- [Your objective]:
For the records below, say how many lines contain the string "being". Give no other text.

- [Data to process]:
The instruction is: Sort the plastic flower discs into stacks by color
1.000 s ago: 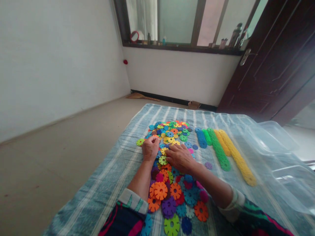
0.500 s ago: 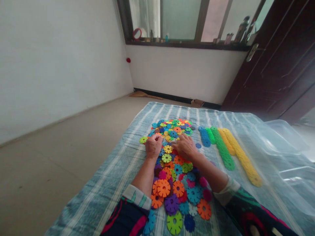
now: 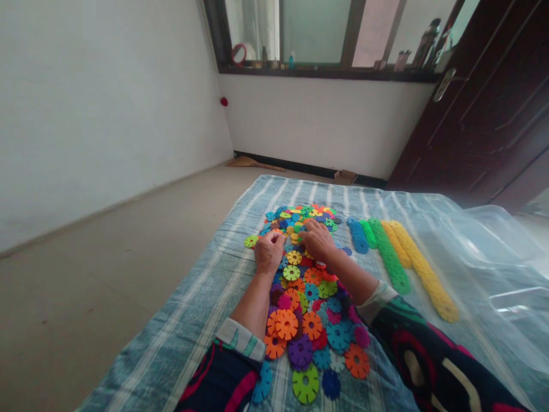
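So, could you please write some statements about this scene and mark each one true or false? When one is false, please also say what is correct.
1. The left hand rests on a pile of coloured plastic snowflake discs. True.
2. The right hand holds the blue row. False: it is on the pile, and the blue row lies apart, to its right.
3. The long yellow row lies left of the pile. False: it lies to the right.
4. A clear plastic box lies right of the long yellow row. True.
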`<state>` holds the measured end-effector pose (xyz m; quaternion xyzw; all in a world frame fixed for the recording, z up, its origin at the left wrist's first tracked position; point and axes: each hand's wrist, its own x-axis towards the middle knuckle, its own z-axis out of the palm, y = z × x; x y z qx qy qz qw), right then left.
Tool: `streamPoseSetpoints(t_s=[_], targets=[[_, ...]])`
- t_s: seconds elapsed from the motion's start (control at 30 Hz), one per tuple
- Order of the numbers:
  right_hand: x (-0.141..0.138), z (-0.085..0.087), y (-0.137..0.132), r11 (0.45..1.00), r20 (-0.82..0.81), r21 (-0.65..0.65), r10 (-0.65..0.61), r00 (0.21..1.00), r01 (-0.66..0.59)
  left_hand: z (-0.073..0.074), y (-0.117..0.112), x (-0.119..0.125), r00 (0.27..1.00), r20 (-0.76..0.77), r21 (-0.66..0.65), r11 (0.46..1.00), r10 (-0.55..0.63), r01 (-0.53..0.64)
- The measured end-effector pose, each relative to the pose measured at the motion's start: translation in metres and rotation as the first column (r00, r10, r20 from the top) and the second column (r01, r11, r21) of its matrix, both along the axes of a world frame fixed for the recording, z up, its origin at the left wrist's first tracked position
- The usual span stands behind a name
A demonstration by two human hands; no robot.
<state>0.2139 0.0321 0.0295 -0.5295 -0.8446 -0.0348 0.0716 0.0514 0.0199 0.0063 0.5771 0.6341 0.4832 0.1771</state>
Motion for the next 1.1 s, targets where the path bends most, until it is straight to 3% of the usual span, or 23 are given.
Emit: streamPoseSetpoints(t_s=[0.4, 0.67, 0.87, 1.0, 1.1], targets=[[0.003, -0.011, 0.014, 0.998, -0.141, -0.056, 0.008, 0.990, -0.016, -0.001, 0.001, -0.001, 1.000, -0.003, -0.009, 1.000, -0.001, 0.000], [0.005, -0.012, 0.016, 0.999, -0.123, -0.020, 0.045, 0.991, -0.048, 0.001, -0.001, 0.000, 0.999, -0.047, -0.020, 1.000, -0.003, 0.002], [0.003, -0.013, 0.007, 0.988, -0.159, 0.128, 0.108, 0.981, -0.088, 0.004, -0.002, 0.001, 0.957, -0.289, 0.149, 0.986, -0.026, 0.072], [0.016, -0.006, -0.001, 0.980, -0.184, 0.182, 0.120, 0.976, -0.086, 0.003, 0.000, 0.003, 0.907, -0.416, 0.101, 0.989, -0.058, 0.109], [0.050, 0.005, -0.004, 0.965, -0.263, 0.248, 0.148, 0.953, -0.082, 0.002, -0.001, 0.005, 0.877, -0.475, 0.044, 0.993, -0.079, 0.113]])
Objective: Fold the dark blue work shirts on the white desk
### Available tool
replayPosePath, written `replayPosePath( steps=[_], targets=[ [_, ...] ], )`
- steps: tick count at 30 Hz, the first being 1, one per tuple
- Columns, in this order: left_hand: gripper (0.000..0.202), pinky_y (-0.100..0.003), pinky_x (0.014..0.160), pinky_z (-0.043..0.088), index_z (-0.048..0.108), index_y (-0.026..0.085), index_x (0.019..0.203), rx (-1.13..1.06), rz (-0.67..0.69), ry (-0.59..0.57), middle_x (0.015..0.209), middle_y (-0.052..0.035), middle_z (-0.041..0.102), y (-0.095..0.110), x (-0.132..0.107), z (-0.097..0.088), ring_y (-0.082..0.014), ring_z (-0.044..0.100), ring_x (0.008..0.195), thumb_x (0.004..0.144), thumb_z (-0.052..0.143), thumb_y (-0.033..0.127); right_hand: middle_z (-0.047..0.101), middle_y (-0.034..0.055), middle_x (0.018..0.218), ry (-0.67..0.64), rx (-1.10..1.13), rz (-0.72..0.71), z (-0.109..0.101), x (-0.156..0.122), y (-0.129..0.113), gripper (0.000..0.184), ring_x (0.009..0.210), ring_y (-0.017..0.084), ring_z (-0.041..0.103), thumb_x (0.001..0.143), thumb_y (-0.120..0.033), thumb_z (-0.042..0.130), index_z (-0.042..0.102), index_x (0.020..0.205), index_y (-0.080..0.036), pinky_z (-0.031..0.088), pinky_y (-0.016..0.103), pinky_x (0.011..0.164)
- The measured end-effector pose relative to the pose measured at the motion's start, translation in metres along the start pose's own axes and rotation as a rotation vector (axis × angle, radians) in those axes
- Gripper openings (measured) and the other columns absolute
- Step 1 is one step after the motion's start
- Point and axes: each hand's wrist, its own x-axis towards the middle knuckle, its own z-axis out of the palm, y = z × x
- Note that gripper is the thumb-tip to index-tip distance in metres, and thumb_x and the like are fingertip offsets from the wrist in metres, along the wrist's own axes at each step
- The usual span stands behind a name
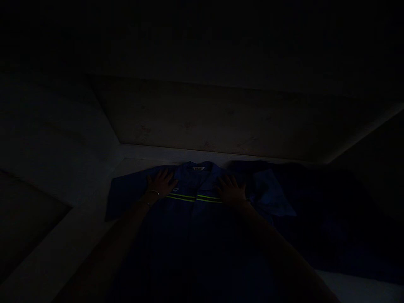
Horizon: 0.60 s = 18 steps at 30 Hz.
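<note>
A dark blue short-sleeved shirt (189,223) lies spread front up, with its collar at the far end and yellow-green stripes across the chest. My left hand (161,184) rests flat on the shirt's left shoulder area, fingers spread, just above a small badge. On the other side of the collar, my right hand (232,190) presses flat on the chest with its fingers apart. Both sleeves stretch outward, the right one looking lighter. Deep shadow hides the lower part of the shirt.
More dark blue cloth (328,214) lies to the right, its shape hard to make out. A pale surface (41,256) shows at the left under the shirt. Beyond the collar is a panel (202,118) with faint reddish marks. The whole scene is very dark.
</note>
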Motion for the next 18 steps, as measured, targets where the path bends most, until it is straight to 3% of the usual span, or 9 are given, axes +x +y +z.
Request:
replayPosePath(
  steps=[3, 5, 7, 9, 12, 15, 18],
  targets=[
    [0.057, -0.047, 0.114, 0.029, 0.053, 0.024, 0.134, -0.045, 0.014, 0.132, 0.149, -0.0081, 0.044, -0.013, -0.007, -0.013, -0.0264, 0.04, 0.136, 0.092, 0.03, 0.056, 0.04, 0.0093, 0.151, 0.096, 0.031, -0.047, -0.01, -0.015, -0.001, 0.053, 0.142, 0.032, 0.026, 0.098, -0.051, 0.029, 0.043, 0.143, -0.025, 0.0, 0.074, 0.107],
    [0.054, -0.037, 0.109, 0.036, 0.054, 0.016, 0.131, -0.024, -0.021, 0.211, 0.141, -0.012, 0.051, -0.037, -0.024, -0.026, -0.0237, 0.048, 0.128, 0.093, 0.03, 0.048, 0.048, 0.0091, 0.145, 0.175, 0.032, -0.1, -0.015, -0.036, 0.0, 0.047, 0.137, 0.026, 0.035, 0.1, -0.043, 0.028, 0.05, 0.137, -0.023, 0.001, 0.065, 0.113],
    [0.055, -0.041, 0.105, 0.04, 0.055, 0.012, 0.127, 0.064, -0.116, 0.249, 0.132, -0.0166, 0.056, -0.072, -0.048, -0.036, -0.0283, 0.053, 0.121, 0.092, 0.032, 0.047, 0.051, 0.0074, 0.143, 0.207, 0.026, -0.148, -0.015, -0.065, 0.001, 0.044, 0.135, 0.025, 0.038, 0.1, -0.041, 0.03, 0.053, 0.133, -0.024, 0.001, 0.059, 0.116],
    [0.056, -0.05, 0.098, 0.042, 0.057, 0.009, 0.121, 0.18, -0.231, 0.228, 0.125, -0.0218, 0.059, -0.112, -0.077, -0.041, -0.0357, 0.056, 0.115, 0.09, 0.034, 0.049, 0.048, 0.0059, 0.145, 0.211, 0.026, -0.145, -0.012, -0.094, 0.007, 0.042, 0.136, 0.028, 0.037, 0.098, -0.042, 0.034, 0.053, 0.133, -0.027, 0.002, 0.061, 0.116],
    [0.042, -0.055, 0.101, 0.037, 0.061, 0.012, 0.117, 0.235, -0.208, 0.113, 0.129, -0.0226, 0.058, -0.158, -0.115, -0.044, -0.0374, 0.05, 0.124, 0.087, 0.039, 0.031, 0.046, 0.0097, 0.146, 0.275, 0.085, -0.057, -0.007, -0.126, 0.026, 0.046, 0.135, 0.032, 0.038, 0.097, -0.043, 0.035, 0.052, 0.134, -0.023, 0.015, 0.062, 0.114],
    [0.04, -0.051, 0.107, 0.032, 0.063, 0.013, 0.114, 0.114, -0.24, 0.073, 0.132, -0.0208, 0.058, -0.169, -0.13, -0.05, -0.0333, 0.044, 0.131, 0.083, 0.039, 0.022, 0.051, 0.0151, 0.14, 0.384, 0.247, 0.0, -0.014, -0.133, 0.061, 0.051, 0.127, 0.029, 0.048, 0.096, -0.045, 0.033, 0.053, 0.133, -0.016, 0.037, 0.048, 0.107],
    [0.048, -0.054, 0.097, 0.04, 0.065, 0.007, 0.102, 0.007, -0.409, 0.067, 0.111, -0.0263, 0.067, -0.161, -0.124, -0.063, -0.0402, 0.056, 0.115, 0.084, 0.038, 0.042, 0.057, 0.0199, 0.128, 0.53, 0.289, 0.253, -0.029, -0.121, 0.106, 0.057, 0.118, 0.033, 0.054, 0.092, -0.051, 0.038, 0.056, 0.128, -0.011, 0.043, 0.047, 0.1]
  ],
)
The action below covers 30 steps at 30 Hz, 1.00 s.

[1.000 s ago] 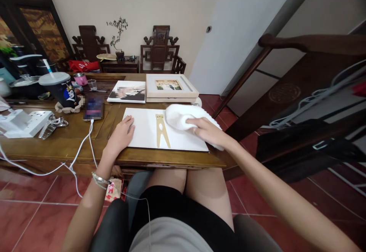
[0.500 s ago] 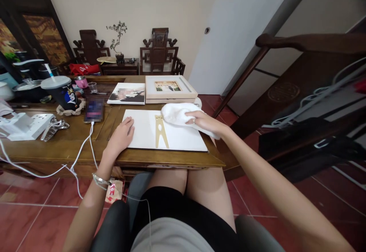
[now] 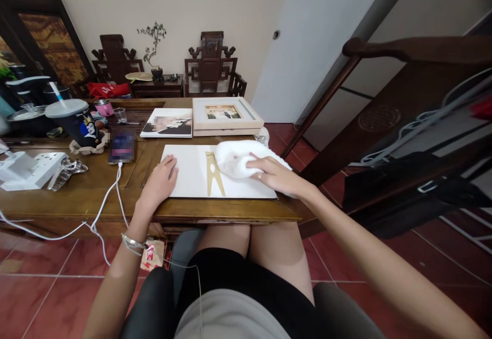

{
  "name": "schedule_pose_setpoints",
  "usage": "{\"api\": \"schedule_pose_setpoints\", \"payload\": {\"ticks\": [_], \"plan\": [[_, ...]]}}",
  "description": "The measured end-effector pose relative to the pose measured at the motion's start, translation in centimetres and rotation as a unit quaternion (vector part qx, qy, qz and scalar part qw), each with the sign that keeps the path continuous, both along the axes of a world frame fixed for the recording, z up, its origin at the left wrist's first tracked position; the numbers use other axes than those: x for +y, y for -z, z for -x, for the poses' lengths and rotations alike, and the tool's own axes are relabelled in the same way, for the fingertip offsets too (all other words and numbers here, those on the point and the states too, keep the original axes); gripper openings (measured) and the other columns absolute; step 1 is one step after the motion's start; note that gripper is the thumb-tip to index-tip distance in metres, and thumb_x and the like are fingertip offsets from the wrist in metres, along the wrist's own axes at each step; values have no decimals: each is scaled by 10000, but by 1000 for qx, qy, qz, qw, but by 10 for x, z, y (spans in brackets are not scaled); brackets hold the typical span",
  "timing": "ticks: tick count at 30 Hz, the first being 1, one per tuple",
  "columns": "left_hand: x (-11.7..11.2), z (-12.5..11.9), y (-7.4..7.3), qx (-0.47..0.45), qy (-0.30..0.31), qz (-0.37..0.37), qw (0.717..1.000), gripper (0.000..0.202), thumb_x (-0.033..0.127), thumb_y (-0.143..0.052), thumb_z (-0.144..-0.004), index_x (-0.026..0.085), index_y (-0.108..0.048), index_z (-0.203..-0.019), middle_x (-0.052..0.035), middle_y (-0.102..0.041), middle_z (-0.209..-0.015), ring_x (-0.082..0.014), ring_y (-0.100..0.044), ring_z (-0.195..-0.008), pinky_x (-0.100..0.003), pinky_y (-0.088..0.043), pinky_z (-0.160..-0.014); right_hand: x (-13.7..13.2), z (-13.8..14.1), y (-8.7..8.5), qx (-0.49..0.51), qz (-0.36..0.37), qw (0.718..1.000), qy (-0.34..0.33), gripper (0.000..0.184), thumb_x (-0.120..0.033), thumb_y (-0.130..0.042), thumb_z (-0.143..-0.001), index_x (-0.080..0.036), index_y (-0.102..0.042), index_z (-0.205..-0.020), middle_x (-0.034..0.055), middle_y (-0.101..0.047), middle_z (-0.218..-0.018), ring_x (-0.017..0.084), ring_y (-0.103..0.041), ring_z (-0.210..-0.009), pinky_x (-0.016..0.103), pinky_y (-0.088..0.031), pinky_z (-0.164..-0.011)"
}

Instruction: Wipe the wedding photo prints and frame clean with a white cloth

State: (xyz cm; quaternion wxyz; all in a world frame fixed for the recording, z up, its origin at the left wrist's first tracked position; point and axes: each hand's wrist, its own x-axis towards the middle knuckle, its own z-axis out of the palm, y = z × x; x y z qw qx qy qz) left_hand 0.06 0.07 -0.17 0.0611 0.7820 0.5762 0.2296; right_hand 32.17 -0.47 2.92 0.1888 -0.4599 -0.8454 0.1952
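Observation:
A white flat panel [image 3: 184,175] lies on the wooden table near its front edge. On its face is a gold A-shaped piece [image 3: 211,170]; whether it is fixed there I cannot tell. My left hand [image 3: 163,175] rests on the panel's left edge with the fingers stretched out flat. In my right hand [image 3: 271,172] is a bunched white cloth [image 3: 236,157], pressed against the right part of the panel. The cloth hides the panel's upper right corner.
Behind the panel lie a photo print [image 3: 169,123] and a framed picture on a box [image 3: 226,123]. Leftward are a phone [image 3: 122,148] with a white cable, a lidded cup [image 3: 79,123] and a power strip [image 3: 40,172]. A wooden chair back [image 3: 384,103] stands at right.
My right hand and the cloth have shifted slightly down toward the front of the panel. My left hand stays at the left edge. The view has moved a little.

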Motion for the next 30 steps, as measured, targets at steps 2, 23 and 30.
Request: {"api": "schedule_pose_setpoints", "payload": {"ticks": [2,23,30], "plan": [[0,0,0,-3,1,-2,1000,400,223,-367,-944,96,-563,-1268,-165,-486,-1450,-276,-394,-1394,-447,-328,-1149,-33,-8,-3,-10,21,1000,-6,184,-277,-477,-752,-237,-652,-793,53,-697,-902,360,-545,-1188,522,-353,-1086],[6,2,5,-3,-3,-27,1000,366,234,-360,-934,125,-596,-1191,-160,-524,-1412,-285,-423,-1373,-469,-354,-1130,75,17,7,80,-16,995,59,121,-246,-474,-702,-209,-589,-700,57,-648,-829,338,-557,-1089,510,-356,-1036],[9,4,2,6,7,-21,1000,364,249,-370,-937,120,-594,-1194,-159,-528,-1409,-277,-435,-1365,-436,-343,-1140,-4,5,-3,13,-2,999,29,149,-265,-485,-728,-234,-630,-749,34,-654,-819,325,-563,-1108,499,-386,-1039]]}}
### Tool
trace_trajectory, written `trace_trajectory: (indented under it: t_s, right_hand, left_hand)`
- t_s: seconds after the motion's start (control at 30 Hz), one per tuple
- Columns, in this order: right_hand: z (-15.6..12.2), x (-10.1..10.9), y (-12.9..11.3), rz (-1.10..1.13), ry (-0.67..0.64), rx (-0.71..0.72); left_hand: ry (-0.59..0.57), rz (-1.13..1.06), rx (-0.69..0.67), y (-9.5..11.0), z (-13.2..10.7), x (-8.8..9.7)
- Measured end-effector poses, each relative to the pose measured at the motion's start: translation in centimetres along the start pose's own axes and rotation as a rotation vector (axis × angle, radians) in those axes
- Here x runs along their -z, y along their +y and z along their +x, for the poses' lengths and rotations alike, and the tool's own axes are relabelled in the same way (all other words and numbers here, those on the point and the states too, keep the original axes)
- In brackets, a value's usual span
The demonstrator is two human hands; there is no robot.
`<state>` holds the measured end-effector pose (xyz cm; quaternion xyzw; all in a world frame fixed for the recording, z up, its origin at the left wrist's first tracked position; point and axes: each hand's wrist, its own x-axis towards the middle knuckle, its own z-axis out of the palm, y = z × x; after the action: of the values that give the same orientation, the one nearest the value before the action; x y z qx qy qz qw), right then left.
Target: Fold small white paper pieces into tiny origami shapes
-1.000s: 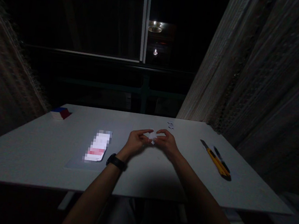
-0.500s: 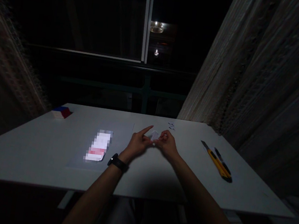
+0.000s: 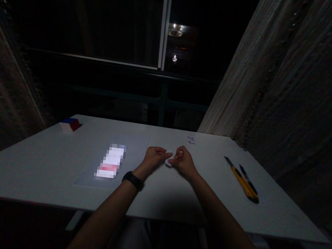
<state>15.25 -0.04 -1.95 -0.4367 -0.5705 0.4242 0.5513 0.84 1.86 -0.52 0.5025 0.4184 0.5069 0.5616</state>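
Observation:
A small folded piece of white paper (image 3: 168, 163) is between my hands, above the middle of the white table. My right hand (image 3: 186, 163) pinches it with thumb and fingertips, the other fingers curled. My left hand (image 3: 155, 156), with a black watch on its wrist, meets the paper from the other side. Its thumb and fingers are drawn together at the paper's upper edge, though the exact contact is hard to see. Much of the paper is hidden by the fingertips.
On the white table (image 3: 41, 178), a lit phone (image 3: 110, 162) lies on a paper sheet (image 3: 84, 180) at left. A coloured cube (image 3: 69, 124) sits at the far left. To the right are a yellow utility knife (image 3: 242, 180) and a pen (image 3: 248, 179). Small dark marks (image 3: 191, 140) show farther back.
The paper, which stood up as a pale peak between my hands, now shows lower and smaller. My left index finger has come down from its raised position toward the thumb.

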Motion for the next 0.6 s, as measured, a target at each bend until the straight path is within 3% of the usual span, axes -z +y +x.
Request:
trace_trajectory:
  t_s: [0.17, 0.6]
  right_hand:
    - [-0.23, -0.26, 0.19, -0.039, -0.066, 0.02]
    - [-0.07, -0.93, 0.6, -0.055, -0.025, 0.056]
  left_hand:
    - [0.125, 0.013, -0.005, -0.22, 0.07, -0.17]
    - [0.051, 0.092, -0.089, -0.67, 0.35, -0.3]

- [Finished task]:
2